Pengobatan akan berhasil baik bila dimulai sedini mungkin, obat tepat(terutama sesuai
dengan uji resistensi) valid, dan waktu yang cukup. Pengobatan empiris untuk endokarditis akut
adalah dengan nafisilin 2g/ 4 jam, ampisilin 2g/ 4 jam dan gntamisin 1,5 mg/kg BB 8/ jam.

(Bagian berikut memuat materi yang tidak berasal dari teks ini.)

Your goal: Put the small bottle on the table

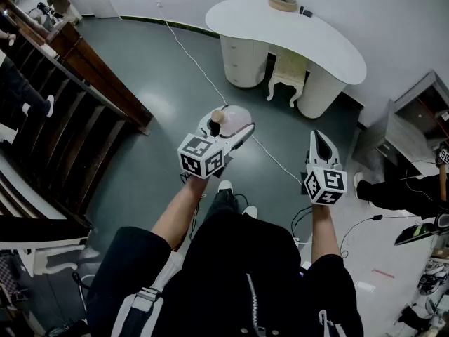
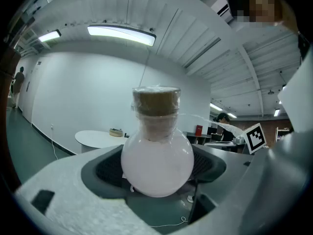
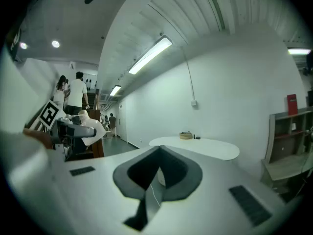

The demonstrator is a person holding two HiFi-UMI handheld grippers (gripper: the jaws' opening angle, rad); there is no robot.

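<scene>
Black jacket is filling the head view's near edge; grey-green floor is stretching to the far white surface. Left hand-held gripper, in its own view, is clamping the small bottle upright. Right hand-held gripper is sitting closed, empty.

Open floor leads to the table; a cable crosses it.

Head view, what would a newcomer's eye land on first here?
Most striking is the small bottle, a round pale flask with a cork stopper, clamped in the left gripper and held in the air over the dark floor. Ahead stands the white curved table, with a small bowl near its far edge. The right gripper is shut and empty.
</scene>
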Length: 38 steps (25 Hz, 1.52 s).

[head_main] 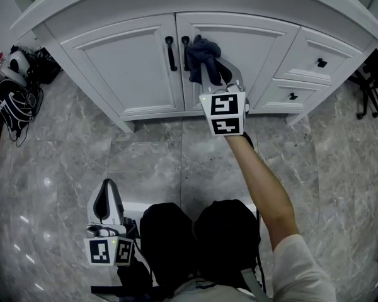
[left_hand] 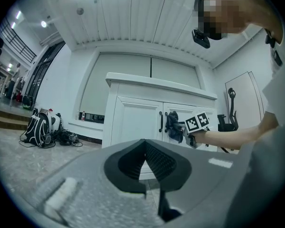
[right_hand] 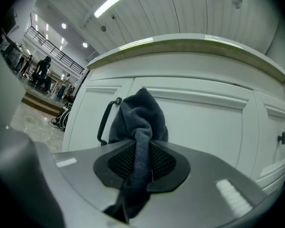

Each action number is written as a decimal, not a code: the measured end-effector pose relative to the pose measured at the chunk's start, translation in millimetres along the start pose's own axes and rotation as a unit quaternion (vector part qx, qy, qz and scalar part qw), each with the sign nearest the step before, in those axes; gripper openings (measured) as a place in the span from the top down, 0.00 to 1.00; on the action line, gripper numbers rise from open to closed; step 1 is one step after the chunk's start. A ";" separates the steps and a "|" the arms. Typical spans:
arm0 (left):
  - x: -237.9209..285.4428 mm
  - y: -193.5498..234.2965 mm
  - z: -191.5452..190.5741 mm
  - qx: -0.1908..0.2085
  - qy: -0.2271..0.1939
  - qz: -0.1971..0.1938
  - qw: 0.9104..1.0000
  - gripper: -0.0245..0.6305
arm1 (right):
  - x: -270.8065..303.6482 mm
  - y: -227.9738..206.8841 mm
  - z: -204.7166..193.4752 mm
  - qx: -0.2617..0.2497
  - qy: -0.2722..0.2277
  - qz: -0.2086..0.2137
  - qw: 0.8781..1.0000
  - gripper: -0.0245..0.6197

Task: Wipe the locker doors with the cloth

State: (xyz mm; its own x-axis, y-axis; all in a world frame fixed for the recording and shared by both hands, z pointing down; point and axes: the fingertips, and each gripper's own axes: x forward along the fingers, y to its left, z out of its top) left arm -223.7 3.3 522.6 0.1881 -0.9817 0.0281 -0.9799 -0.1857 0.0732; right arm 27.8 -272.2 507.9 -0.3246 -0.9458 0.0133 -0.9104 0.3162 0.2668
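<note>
Two tongs: your right gripper clamps the cloth at the upper left corner of the right door to wipe; your left gripper, jaws together, hangs clear.

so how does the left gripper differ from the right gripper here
The right gripper is shut on a dark grey fleece cloth; the left gripper is shut on nothing. The right gripper is held out at the white panelled cabinet door, near its black handle; the left gripper hangs low over the grey marble floor, away from the doors. Both carry marker cubes.
</note>
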 end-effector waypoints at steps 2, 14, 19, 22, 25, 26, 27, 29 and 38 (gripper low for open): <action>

Sedangkan untuk endokarditis sub akut cukup dengan ampisilin dan gematisin. Pada orang
dewasa atau anak- anak dengan endokarditis disertai kelainan jantung reumatik dan bawaan
dapat diberi pinisilin G 2,4- 6 juta unit/hari diteruskan selama 4 minggu. Penisilin diberi secara
parenteral selama 2 minggu dan selanjutya diberi parenteral atau oral (penisislin V). dap[at
ditambahkan streptomicyn 0,5 mg tiap 12 jam selama 2 minggu. Pada orang tua atau wanita
setelah tindakan stentri dan ginekologis dapat diberi penisilin G 1,2- 2,4 juta unit/ hari parenteral
ditambah gentamicyn 3-5 mg/ kg BB yang dibagi dalam 2 -3 dosis. Ampisilin dapat dipakai
dengan dosis 6-12 g sehari. Lama pengobatan minimal 4-6 minggu. Bila kuman resisten terhadap
penisilin, dapat dipakai sefalotin 1,5 g tiap 3 jam iv atau nafsin 1,5 g tiap 4 jam, oksasilin 12g/
hari atau vankomisin tiap 6 jam atau eritromisin 0,5 g tiap 8 jam. Endokarditis yang disebabkan
oleh jamur biasanya fatal, doberikan amfotetisin B 0,5-1,2 mg/ hari iv dan flurositosin 150 mg/
kg BB per oral.
Resiko mortalitas dan morbiditas tinggi pada tindakan bedah yang terlalu awal, Tapi
apabila pembedahan terlambat dilakukan, pasien dapat meninggal karena hemidinamik yang
buruk atau komplikasi berat. Indikasi bedah adalah gagal jantung yang tidak dapat diatasi dengan
obat- obatan, septikimia yang tidak berespon dengan pengobatan antibiotik, perluasan infeksi
intrakardiak, endokarditis pada lesi jantung bawaan, dan endokarditis karena jamur.
Profilaksis antibiotik diperlukan pada tindakan yang memungkinkan terjadinya
bakterimia, misalnya operasi atau pencabutan gigi, American heart association
merekomendasikan pemberian amoksisilin 3g secara oral pada 1 ajm sebelum prosedur, diikuti
1,5g pada 6 jam setelah dosis inisial. Bila pasien alergi terhadap penisilin, dapat diberiakan
800mg klindamisin oral 1 ajm sebelum prosedur, diikuti pemberian berikutnya 6 jam setelah
dosis inisial.
2. Keperawatan
Tindakan keperawatan diberikan berdasarkan kewenangan dan tanggung jawab perawat
secara profesional sebagaimana terdapat dalam standar praktek keperawatan yaitu sebagai
berikut:
1. Independent
2. Dependent
3. Interdepend
KOMPLIKASI
Komplikasi yang terjadi bila terkena Miokarditis adalah :
Kardiomiopati
Payah jantung kongresif
Efusi pericardial
AV block total
Trobi kardiak
Gagal jantung
Pencegahan
Faktor predisposisi sebaiknya diobati (gigi yang rusak, karies,selulitis dan abses).